Adv Appl Probab. 2012 Jun;44(2):408-428. doi: 10.1239/aap/1339878718.
Many applications in genetic analyses utilize sampling distributions, which describe the probability of observing a sample of DNA sequences randomly drawn from a population. In the one-locus case with special models of mutation such as the infinite-alleles model or the finite-alleles parent-independent mutation model, closed-form sampling distributions under the coalescent have been known for many decades.
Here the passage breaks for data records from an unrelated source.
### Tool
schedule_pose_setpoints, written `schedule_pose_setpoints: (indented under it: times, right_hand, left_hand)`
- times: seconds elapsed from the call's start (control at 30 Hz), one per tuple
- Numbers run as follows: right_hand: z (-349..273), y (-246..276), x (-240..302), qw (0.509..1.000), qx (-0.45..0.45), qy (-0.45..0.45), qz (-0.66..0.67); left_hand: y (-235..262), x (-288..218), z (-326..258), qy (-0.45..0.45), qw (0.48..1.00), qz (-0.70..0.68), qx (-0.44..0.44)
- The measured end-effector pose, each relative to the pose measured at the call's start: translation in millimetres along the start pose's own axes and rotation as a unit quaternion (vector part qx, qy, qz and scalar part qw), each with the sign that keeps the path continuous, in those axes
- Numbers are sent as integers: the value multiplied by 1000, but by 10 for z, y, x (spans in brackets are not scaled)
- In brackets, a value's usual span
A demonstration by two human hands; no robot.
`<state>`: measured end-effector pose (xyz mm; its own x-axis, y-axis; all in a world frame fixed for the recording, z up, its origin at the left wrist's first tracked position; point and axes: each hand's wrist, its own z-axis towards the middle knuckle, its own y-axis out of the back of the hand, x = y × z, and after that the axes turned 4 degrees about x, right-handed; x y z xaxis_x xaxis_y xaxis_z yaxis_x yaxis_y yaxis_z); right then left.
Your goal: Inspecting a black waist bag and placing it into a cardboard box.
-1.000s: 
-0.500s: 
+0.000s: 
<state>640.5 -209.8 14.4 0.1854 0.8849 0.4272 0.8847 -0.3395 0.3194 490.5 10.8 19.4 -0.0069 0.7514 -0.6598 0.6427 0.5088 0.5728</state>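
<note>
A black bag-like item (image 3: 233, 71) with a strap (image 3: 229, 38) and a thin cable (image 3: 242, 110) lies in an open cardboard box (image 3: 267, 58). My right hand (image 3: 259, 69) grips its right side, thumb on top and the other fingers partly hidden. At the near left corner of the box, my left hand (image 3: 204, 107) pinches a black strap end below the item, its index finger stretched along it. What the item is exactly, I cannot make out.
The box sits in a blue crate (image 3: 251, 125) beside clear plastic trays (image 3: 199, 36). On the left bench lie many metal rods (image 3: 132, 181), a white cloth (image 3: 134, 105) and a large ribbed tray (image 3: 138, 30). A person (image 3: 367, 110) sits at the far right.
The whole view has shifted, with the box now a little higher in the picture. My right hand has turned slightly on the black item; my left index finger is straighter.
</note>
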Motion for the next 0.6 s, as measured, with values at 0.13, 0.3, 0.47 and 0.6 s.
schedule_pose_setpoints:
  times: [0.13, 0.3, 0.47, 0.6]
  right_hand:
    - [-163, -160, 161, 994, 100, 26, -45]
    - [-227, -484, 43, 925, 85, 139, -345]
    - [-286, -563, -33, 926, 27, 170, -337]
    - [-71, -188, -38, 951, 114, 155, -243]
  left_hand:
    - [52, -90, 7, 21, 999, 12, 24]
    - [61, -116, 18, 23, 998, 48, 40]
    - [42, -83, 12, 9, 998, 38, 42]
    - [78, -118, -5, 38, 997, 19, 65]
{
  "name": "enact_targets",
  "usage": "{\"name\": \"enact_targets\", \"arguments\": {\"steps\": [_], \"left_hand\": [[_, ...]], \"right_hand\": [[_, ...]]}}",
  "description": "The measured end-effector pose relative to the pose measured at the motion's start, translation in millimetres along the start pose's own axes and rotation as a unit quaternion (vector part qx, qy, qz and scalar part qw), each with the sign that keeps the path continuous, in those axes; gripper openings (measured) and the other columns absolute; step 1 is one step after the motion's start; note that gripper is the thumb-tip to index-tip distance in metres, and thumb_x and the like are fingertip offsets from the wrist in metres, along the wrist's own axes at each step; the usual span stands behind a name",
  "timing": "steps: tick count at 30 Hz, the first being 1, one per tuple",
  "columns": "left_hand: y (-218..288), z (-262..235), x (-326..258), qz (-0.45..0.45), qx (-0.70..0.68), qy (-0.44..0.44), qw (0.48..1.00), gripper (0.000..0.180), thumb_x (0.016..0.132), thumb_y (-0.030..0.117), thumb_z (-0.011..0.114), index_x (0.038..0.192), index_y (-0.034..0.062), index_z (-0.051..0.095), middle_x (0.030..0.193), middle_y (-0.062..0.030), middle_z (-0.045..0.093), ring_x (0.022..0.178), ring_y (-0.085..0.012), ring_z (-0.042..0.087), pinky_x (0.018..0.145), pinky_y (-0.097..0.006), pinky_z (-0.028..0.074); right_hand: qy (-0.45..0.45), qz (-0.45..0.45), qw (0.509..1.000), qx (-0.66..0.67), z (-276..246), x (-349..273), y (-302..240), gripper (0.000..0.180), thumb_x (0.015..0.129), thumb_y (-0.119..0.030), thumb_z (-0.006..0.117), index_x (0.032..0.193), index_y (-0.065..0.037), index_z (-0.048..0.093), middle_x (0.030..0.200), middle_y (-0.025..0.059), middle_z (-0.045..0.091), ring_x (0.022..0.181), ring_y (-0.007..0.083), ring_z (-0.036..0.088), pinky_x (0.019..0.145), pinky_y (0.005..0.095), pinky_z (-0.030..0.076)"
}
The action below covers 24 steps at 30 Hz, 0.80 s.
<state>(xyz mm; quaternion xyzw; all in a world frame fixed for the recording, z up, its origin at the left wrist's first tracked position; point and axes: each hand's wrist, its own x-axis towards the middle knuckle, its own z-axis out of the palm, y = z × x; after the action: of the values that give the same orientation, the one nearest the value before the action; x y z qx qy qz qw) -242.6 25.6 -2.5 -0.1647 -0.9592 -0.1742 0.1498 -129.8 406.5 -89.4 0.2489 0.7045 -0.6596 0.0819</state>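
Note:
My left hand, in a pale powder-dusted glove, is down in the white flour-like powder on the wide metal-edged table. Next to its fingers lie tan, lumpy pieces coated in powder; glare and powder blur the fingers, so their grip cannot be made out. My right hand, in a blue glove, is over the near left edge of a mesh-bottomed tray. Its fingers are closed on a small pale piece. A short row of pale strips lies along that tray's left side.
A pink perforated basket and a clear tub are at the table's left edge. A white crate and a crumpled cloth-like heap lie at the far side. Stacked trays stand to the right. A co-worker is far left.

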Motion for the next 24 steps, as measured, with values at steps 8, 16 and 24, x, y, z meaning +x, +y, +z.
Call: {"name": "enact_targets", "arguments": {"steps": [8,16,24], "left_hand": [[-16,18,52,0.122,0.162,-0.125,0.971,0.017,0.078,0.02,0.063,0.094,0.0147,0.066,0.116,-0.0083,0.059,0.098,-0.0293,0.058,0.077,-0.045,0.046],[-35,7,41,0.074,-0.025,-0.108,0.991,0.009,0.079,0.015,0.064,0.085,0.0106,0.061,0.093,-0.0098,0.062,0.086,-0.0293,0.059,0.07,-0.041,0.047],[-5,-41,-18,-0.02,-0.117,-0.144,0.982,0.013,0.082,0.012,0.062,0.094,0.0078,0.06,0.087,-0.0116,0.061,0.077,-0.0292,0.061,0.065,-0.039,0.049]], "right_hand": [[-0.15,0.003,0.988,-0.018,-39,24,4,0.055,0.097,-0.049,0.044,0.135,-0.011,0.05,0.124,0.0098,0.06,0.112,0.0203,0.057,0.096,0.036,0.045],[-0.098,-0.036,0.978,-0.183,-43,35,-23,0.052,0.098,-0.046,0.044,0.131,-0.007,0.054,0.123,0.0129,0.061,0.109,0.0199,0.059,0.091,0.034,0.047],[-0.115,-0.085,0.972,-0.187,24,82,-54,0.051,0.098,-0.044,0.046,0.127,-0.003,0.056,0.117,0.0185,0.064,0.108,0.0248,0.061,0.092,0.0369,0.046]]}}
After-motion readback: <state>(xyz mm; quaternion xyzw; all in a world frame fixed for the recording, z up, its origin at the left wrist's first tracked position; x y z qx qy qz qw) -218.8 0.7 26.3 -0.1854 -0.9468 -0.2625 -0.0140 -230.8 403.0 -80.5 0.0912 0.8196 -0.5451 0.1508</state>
However, no exact formula is currently known for more general models of mutation that are of biological interest. In this paper, models with finitely-many alleles are considered, and an urn construction related to the coalescent is used to derive approximate closed-form sampling formulas for an arbitrary irreducible recurrent mutation model or for a reversible recurrent mutation model, depending on whether the number of distinct observed allele types is at most three or four, respectively. It is demonstrated empirically that the formulas derived here are highly accurate when the per-base mutation rate is low, which holds for many biological organisms.
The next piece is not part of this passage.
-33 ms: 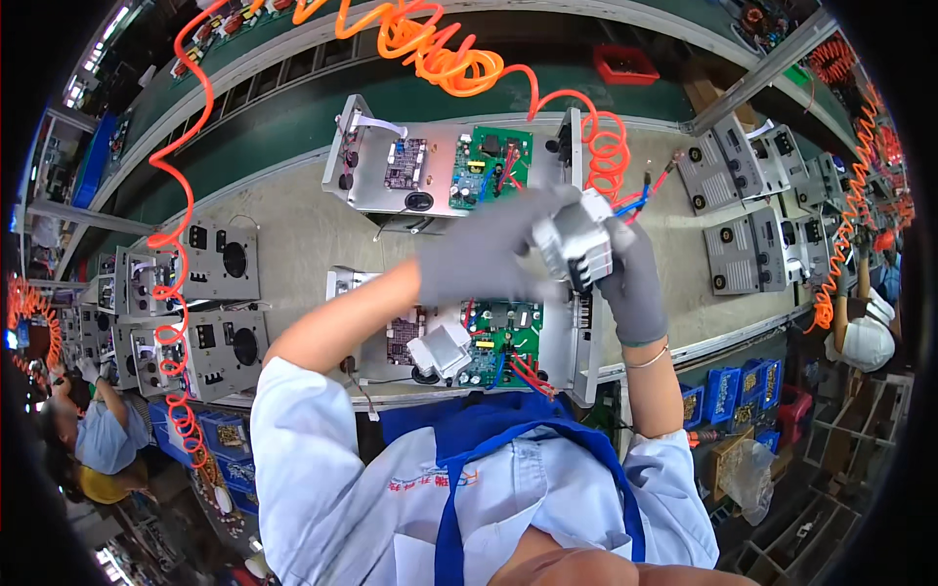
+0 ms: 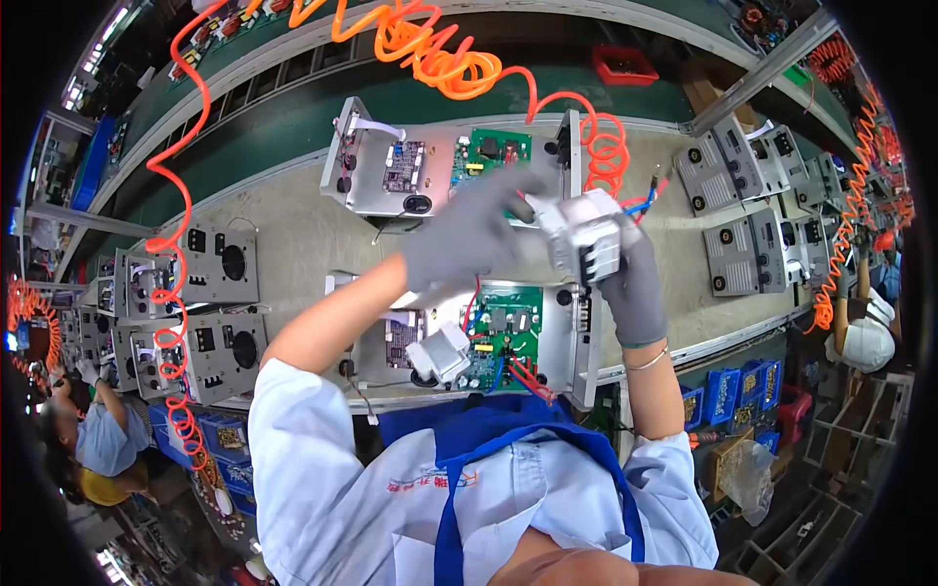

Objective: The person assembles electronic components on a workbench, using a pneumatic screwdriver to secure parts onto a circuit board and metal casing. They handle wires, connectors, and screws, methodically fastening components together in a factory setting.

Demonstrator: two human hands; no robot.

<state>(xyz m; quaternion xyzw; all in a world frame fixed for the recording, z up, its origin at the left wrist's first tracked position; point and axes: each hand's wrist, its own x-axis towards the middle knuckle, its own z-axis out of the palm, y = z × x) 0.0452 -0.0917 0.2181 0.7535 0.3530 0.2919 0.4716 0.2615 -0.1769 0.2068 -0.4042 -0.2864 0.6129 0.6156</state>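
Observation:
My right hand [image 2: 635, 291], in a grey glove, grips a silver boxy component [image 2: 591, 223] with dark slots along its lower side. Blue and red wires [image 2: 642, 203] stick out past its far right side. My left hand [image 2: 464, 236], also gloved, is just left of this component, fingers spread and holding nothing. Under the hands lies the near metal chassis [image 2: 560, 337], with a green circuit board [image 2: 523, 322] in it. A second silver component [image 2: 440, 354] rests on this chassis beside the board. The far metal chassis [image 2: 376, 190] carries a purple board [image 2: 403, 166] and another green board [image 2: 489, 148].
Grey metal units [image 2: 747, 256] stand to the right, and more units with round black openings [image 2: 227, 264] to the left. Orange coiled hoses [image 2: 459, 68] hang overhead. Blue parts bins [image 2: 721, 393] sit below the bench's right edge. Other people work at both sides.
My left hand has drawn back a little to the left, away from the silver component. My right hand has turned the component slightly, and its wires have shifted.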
基因分析中的许多应用都利用抽样分布,抽样分布描述了观察从总体中随机抽取的DNA序列样本的概率。在单基因座情况下,对于诸如无限等位基因模型或有限等位基因亲本独立突变模型等特殊突变模型,在溯祖理论下的封闭形式抽样分布已经为人所知数十年了。然而,对于目前具有生物学意义的更一般的突变模型,尚无确切公式。本文考虑了具有有限多个等位基因的模型,并使用与溯祖理论相关的瓮构造来推导近似封闭形式的抽样公式,对于任意不可约循环突变模型或可逆循环突变模型,分别取决于观察到的不同等位基因类型的数量最多是三个还是四个。经验证明,当每碱基突变率较低时,这里推导的公式非常准确,这在许多生物中都是成立的。